Stage to PageWhy Tony and Emmy Winner Lily Tomlin Insisted on Producing Her Own Broadway PlayIn this 1985 interview, Tomlin and her now-wife then-writer/co-producer Jane Wagner discuss bringing The Search for Signs of Intelligent Life in the Universe to Broadway.
By
Kathy Henderson
September 26, 2019
Digging into the archives, we unearth the original articles printed in the Playbills of yesteryear.
On September 26, 1985, Lily Tomlin opened The Search for Signs of Intelligent Life in the Universe on Broadway for the first time. (She later revived it in 2000.) Written by her now-wife Jane Wagner, the satire of contemporary American culture won Tomlin a 1986 Tony Award and Drama Desk Award; the show also won a Drama Desk for Unique Theatrical Experience.
Last year, Tomlin was nominated for her 24th Primetime Emmy for her work on Netflix’s Grace and Frankie, the comedy about two older women—and polar opposites—co-habiting after their husbands divorce them to marry each other. The show was recently renewed for a seventh and final season.
In the below interview from the December 1985 Playbill, Tomlin and Wagner demonstrate the organic nature of their collaboration, the parade of characters Tomlin played in the show, and the magic of Broadway.
Broadway loves Lily, and the feeling is mutual—so much so that she confesses she cried when she went onstage at the Plymouth for the first time. “We were doing the sound check,” she says, “and I was so moved that we had made it and were going to open in a few days. I had always wanted to play the Plymouth because it’s on 45th Street and it’s such a beautiful little theatre. I saw Equus at the Plymouth, and The Real Thing…even now, it’s strange sometimes because I know I’m on that stage, and yet I can’t quite translate the feeling I had as a member of the audience. I think that if it really clicked in, I’d be terrified.”

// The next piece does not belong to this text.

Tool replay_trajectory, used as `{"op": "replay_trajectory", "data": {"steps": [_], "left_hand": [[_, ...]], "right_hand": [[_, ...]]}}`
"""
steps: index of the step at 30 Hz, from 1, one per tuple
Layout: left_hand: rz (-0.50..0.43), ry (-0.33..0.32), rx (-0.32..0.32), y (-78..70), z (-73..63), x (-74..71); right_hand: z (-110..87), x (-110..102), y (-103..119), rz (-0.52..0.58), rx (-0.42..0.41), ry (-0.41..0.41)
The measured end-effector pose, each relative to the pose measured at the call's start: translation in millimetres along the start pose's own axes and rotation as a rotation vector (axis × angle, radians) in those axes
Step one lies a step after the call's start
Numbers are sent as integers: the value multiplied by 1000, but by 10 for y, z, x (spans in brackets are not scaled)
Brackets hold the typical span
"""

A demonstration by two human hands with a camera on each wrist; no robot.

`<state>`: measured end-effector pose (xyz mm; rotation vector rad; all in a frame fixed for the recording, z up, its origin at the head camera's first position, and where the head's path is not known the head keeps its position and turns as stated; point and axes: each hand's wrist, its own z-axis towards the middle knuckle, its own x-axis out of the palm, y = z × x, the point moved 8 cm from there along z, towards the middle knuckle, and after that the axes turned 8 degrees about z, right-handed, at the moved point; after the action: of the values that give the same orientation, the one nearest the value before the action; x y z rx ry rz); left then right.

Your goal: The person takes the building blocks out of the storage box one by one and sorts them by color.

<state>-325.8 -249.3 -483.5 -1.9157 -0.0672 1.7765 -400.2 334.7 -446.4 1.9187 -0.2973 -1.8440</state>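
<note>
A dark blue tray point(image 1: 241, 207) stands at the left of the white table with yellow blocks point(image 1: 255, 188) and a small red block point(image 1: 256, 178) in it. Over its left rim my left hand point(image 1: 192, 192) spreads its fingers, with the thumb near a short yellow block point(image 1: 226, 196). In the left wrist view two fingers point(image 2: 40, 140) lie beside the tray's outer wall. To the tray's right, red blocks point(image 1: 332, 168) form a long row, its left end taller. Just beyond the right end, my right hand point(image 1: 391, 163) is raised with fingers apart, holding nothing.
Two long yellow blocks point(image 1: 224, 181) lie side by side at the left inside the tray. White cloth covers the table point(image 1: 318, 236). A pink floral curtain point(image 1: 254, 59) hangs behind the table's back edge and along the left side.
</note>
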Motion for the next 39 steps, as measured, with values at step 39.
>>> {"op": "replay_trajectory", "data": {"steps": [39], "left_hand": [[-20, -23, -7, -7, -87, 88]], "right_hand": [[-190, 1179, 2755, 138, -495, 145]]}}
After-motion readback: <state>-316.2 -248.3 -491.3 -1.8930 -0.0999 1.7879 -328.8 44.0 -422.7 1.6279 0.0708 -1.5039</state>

Tomlin shows no signs of fear as she takes her audience on a comic search with a gallery of characters including a crazy yet sensible bag lady, a cynical socialite, a pair of savvy streetwalkers, and a teenage punk rocker and her bewildered grandparents. In varying degrees, their stories are linked with those of three feminist friends who spend the ’70s sampling self-help regimens and struggling to “have it all.” Jane Wagner’s script manages to uncover great measure of humanity—as well as side-splitting humor—in those often misguided people. And Lily brings the entire crew to life using only her endlessly pliable voice and tremendous physical agility.
“To me, it’s just basically loving,” Tomlin says of the show. “That doesn’t mean it doesn’t have an edge. But the whole theme of it is forgiveness for being alive, and that everybody is in this together. Trudy [the bag lady] makes one of the central points when she says, ‘You’d think by now evolution could have evolved us to the place where we could change ourselves.’”
“In saying that,” adds Wagner, “you also have to mention the things that we should change—all the fads and the kitsch part of our culture. You can’t say something positive until you’ve dealt with the silly side of things.”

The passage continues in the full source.